Furthermore, the NSS said it is likely many, if not most, of the circumcisions performed on babies and young children were carried out for religious and cultural reasons, rather than out of medical necessity. This is because there is only one medical condition, pathological phimosis, that categorically requires circumcision. This condition is "unusual before five years of age" according to circumcision guidance from the Royal College of Surgeons of England.
Ritual circumcisions on boys are most common among Jewish, Muslim and some African Christian communities, where they are often considered a religious obligation.
Complaints filed with the GMC only relate to circumcisions performed by qualified doctors. Many religious and cultural circumcisions in the UK are performed by people without medical qualifications and so are neither regulated nor recorded.
All forms of ritual genital cutting on girls are prohibited in the UK by anti-FGM (female genital mutilation) laws. But religious and cultural circumcision on male babies and children is permitted, including by non-doctors.
In 2015 the High Court ruled that nontherapeutic male circumcision, no matter how competently performed, constitutes "significant harm". The High Court further concluded that to claim male circumcision is less invasive or harmful than some forms of FGM would be "irrational".

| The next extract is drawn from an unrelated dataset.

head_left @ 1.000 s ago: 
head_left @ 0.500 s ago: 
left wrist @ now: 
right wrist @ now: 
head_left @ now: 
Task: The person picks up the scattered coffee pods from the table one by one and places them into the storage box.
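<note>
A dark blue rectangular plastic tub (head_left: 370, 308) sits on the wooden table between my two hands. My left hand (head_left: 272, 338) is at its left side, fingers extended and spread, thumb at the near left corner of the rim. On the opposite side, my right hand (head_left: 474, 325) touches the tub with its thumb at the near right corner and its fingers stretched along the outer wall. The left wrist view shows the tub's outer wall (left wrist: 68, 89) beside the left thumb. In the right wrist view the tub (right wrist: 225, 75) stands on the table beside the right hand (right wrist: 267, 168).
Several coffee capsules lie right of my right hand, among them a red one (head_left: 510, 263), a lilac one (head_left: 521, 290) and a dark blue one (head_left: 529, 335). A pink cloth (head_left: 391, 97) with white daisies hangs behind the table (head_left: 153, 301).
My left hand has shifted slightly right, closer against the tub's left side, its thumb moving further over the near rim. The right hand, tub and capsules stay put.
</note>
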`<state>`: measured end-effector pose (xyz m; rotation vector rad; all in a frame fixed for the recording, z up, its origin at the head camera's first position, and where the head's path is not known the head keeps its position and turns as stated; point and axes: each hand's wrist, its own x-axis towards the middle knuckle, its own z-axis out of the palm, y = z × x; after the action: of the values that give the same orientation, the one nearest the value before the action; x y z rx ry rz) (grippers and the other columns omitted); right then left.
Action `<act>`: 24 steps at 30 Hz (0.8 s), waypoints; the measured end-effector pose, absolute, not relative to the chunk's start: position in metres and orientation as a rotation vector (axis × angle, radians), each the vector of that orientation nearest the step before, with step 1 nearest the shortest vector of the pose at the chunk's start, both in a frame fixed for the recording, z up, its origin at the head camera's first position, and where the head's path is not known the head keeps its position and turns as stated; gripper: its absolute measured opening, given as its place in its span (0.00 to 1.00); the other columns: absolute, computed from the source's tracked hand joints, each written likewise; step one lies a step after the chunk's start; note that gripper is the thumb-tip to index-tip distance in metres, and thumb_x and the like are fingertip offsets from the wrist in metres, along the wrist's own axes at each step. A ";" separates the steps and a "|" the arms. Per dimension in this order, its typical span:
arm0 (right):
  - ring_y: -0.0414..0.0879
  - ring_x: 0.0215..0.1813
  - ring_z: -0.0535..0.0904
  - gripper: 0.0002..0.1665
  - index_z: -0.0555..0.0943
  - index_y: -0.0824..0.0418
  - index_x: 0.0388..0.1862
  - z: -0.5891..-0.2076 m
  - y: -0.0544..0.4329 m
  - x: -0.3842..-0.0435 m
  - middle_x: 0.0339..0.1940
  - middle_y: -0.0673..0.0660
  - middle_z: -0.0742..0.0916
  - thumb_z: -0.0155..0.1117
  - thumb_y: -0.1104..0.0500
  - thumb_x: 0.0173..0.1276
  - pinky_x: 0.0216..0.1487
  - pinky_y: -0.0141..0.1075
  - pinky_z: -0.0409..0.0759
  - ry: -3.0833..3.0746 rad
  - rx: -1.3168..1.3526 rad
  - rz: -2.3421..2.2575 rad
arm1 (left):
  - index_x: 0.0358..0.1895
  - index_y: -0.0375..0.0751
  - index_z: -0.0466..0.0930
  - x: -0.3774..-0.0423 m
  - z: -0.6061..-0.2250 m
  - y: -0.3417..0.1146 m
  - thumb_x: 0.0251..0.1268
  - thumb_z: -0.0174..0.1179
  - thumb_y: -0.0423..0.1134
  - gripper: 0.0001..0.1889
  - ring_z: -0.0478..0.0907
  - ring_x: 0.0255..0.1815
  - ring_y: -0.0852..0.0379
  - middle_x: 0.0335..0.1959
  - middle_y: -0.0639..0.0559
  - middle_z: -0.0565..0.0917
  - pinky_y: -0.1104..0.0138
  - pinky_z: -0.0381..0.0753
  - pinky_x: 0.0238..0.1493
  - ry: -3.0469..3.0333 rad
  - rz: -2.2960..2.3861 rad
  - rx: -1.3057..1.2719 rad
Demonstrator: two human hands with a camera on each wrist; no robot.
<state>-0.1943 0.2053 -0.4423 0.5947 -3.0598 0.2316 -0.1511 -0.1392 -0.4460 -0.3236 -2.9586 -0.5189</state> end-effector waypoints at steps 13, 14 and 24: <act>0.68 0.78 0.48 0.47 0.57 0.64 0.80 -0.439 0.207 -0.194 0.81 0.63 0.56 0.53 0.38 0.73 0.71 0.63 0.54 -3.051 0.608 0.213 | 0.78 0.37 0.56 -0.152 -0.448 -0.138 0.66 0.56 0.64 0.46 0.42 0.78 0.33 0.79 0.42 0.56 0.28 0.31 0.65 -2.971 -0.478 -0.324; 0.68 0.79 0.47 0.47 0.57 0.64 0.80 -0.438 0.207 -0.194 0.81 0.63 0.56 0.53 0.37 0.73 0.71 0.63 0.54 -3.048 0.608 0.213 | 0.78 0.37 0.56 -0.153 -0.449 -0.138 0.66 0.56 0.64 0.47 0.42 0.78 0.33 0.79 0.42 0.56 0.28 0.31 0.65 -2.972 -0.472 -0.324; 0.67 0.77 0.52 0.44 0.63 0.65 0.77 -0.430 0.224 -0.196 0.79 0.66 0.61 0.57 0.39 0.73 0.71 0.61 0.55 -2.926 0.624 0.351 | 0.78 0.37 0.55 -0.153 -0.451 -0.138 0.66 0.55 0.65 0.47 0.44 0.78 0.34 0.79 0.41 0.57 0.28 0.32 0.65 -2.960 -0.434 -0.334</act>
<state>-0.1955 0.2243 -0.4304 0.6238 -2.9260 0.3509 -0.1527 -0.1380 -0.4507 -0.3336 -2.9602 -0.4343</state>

In a 2018 YouGov survey, 62% of people in the UK said they would support a law prohibiting the circumcision of children for non-medical reasons.
NSS: 'Protect boys from religious genital cutting'
NSS campaigns officer Dr Alejandro Sanchez said: "These complaints lay bare the dangers of medically unnecessary circumcision in babies and children. It is a myth that circumcision is simple and safe.
"Subjecting a non-consenting child to a painful, dangerous and irreversible procedure to satisfy the religious wishes of parents flies in the face of medical ethics and child rights.
"These findings are almost certainly the tip of the iceberg. They are only the complaints brought against medically trained professionals. The harms caused by non-medically trained individuals, who under the law can also carry out circumcision, hardly bear thinking about.
"The medical establishment and the government must now act, as they have done with FGM, to protect boys from medically unnecessary religious and cultural genital cutting."